1. Declining An Optional Meeting
It’s not too hard to politely decline a meeting where you don’t have an active role. Just make sure you inform the organiser in advance.
Message: Hi! Just wanted to inform you that I’ll be declining this meeting due to some urgent work that has come up. Please could you update me on any urgent deliverables?
2. Asking Colleagues To Catch You Up
Ask colleagues that are attending the call to fill you in, so that you don’t miss out on anything important- especially deadlines!
Message: Hi! I won’t be attending today’s meeting. Please could you fill me in on anything important that was discussed, afterwards?
3. Declining An After-Work Hours Meeting
It’s not a necessity to attend meetings that are scheduled outside of work.
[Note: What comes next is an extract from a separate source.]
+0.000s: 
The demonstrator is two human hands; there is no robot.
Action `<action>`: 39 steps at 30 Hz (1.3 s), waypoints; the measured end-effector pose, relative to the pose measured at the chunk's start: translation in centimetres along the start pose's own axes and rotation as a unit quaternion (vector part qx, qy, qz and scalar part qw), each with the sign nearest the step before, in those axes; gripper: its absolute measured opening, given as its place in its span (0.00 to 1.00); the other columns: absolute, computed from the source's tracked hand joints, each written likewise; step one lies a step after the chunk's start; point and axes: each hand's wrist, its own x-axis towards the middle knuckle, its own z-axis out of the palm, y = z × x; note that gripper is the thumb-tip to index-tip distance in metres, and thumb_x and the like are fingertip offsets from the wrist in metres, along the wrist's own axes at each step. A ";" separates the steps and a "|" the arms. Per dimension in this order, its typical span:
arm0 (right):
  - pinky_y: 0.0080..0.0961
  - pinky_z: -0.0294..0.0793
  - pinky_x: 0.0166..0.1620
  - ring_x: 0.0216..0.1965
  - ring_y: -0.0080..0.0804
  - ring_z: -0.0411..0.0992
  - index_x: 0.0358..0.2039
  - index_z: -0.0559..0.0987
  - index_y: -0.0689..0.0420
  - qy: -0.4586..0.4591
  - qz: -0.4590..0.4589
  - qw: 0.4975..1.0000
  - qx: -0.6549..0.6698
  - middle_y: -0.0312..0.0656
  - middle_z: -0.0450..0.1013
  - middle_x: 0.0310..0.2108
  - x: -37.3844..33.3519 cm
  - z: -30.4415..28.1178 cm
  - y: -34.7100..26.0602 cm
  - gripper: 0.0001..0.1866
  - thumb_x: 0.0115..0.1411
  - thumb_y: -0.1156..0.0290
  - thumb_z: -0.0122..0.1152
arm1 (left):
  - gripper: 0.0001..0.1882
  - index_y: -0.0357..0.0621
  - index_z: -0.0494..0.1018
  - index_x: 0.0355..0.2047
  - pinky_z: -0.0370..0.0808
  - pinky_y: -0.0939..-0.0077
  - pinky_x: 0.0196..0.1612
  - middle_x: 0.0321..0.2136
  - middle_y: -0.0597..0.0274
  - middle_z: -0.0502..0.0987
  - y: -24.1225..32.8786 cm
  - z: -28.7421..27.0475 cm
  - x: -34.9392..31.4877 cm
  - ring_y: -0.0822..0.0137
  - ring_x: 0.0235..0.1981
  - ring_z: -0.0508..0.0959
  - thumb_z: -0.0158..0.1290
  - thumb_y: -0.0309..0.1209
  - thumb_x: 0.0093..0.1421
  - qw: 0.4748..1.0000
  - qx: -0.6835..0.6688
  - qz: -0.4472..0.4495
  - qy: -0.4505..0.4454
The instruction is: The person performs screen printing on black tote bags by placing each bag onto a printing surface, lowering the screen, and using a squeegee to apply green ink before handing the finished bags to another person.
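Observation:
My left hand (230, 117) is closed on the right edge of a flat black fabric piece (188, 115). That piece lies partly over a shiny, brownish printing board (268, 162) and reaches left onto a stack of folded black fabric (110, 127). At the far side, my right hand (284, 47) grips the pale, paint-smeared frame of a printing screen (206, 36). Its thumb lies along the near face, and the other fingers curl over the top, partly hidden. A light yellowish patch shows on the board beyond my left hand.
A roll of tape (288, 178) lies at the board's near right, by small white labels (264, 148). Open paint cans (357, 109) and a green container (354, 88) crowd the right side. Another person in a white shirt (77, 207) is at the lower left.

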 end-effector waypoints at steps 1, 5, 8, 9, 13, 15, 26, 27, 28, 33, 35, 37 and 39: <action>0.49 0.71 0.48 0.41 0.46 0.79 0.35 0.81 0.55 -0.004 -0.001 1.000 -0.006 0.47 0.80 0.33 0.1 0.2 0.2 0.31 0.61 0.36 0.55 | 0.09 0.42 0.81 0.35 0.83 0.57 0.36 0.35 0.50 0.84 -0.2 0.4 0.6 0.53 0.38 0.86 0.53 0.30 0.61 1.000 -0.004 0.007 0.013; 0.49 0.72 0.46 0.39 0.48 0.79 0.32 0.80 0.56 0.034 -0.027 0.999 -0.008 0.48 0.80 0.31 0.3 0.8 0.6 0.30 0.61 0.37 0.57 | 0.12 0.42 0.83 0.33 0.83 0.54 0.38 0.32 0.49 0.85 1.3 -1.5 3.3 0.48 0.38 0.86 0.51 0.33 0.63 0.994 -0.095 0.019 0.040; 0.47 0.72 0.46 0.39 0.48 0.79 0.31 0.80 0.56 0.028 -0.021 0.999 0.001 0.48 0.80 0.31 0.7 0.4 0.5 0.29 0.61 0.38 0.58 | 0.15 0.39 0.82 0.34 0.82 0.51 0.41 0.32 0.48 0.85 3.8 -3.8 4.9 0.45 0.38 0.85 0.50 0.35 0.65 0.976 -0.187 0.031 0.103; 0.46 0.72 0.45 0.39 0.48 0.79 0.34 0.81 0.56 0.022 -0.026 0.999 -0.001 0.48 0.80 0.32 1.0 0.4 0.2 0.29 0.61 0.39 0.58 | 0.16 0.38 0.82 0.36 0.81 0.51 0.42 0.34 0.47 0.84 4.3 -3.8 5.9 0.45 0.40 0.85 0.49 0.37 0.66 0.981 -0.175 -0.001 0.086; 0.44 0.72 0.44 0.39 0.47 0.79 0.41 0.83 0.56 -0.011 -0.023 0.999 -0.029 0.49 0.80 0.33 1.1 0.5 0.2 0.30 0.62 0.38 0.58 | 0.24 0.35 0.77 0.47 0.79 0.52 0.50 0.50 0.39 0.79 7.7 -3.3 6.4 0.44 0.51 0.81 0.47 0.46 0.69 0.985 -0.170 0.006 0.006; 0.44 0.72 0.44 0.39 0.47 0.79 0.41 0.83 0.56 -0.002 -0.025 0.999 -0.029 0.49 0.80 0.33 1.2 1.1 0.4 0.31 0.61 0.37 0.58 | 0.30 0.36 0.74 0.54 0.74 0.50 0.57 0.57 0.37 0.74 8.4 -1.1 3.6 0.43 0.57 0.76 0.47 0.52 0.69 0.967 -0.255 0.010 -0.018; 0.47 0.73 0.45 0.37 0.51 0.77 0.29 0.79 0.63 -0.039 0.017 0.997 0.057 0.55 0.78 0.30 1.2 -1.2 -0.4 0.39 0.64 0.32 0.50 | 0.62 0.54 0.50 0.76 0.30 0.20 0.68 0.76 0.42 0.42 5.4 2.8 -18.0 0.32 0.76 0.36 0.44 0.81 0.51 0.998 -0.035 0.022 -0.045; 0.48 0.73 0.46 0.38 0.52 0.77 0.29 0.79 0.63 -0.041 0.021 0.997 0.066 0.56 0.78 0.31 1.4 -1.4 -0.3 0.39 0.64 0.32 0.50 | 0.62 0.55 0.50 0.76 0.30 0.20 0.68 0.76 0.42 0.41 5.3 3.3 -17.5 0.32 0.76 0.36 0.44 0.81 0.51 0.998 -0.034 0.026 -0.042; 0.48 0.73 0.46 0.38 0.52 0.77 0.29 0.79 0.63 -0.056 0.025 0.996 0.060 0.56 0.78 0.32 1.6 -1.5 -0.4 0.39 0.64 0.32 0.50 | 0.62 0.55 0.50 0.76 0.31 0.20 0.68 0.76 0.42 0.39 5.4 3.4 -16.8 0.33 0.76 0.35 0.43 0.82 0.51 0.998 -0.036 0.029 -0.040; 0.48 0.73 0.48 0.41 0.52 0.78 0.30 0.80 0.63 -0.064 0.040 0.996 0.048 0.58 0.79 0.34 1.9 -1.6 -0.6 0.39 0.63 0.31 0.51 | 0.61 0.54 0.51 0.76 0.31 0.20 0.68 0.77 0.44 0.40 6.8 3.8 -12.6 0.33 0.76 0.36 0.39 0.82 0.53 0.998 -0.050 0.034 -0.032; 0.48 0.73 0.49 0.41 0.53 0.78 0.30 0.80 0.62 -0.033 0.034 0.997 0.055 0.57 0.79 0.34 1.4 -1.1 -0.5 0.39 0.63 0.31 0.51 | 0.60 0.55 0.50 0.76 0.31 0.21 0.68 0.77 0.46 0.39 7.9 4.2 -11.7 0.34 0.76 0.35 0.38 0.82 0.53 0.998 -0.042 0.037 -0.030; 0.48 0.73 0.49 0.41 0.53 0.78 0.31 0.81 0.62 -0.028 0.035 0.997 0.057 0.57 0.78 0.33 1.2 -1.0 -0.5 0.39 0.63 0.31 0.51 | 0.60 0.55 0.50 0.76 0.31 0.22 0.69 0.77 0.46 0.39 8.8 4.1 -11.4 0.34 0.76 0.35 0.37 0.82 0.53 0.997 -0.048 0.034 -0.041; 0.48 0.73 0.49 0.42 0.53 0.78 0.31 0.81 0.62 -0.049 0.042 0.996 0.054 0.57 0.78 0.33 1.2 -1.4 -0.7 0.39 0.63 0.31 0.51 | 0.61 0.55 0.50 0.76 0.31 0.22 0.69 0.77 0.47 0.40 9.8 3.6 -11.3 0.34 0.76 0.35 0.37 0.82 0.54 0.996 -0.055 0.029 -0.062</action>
However, make sure to enquire about the agenda, as it may be something on priority.
Hi! Just wanted to check- what is this meeting about? Since it’s after work hours and I have something important planned, I want to understand the agenda before accepting the invite.
Hi! Just want to inform you that I’ll be declining this meeting invite as it is after work hours and I already have something important planned. Please fill me in on anything important that is discussed.
4. Declining An Important Meeting
If it’s just one of those unbearable days and you really need to decline the meeting, be smart about it. Inform your boss or the other attendees in advance. You could also ask to reschedule it if you’re an integral part of the project. However, make sure your tone is firm but apologetic.
Message: Hi! I’m so sorry, but it looks like I’ll have to drop out of today’s meeting. There’s too much going on, and I need some time to reassess tasks. If it doesn’t make sense to have the meeting without me, I suggest we reschedule it at everyone’s convenience tomorrow.
5. Turning Down A Team Catch-Up
Since it isn’t an official meeting, saying ‘no’ to a team catch-up shouldn’t be that hard work-wise. Just make sure you let your colleagues know why you won’t be a part of the conversation. You can even ask to reschedule and cite your state of mind as a valid reason.
Message: Hey! I’m really sorry, but I won’t be joining our catch-up today. There’s a lot going on and I don’t feel up to it right now. Let me know if you’re free later to fill me in on what I’ve missed!
6. Dealing With A Micromanaging Boss
If you need to let your boss know that random calls and constant update meetings may be hampering your work and mental peace, it’s best to be polite about it. But do let them know that this is a real problem.
Hi __. I would like to quickly speak to you about something. The frequency of the __ update call seems to be more than required, due to which my work is getting hampered. Please could we look at reducing the frequency to ___. This interval is perfect to give you valuable updates.
Hi __. Please could we talk for a few minutes? Wanted to understand if there is a way to limit or prepare for the ad-hoc work and meetings that come my way, as they seem to be disrupting my work schedule. It would help greatly if we create a process. Wanted to hear your thoughts!
Initially, my fear of disappointing others or missing out on important things kept me from taking some much-needed alone time for myself. However, once I got over it and prioritised things, the realisation that everyone was in the same boat as I was struck me!
If you’re having a hard time connecting with others during the second wave, fear not! With everything that’s going on, it’s normal to feel disillusioned. What’s important is understanding what you need and giving yourself some space. So, speak to your colleagues and reserve your time and energy for those important tasks without letting your efficiency get affected in the slightest!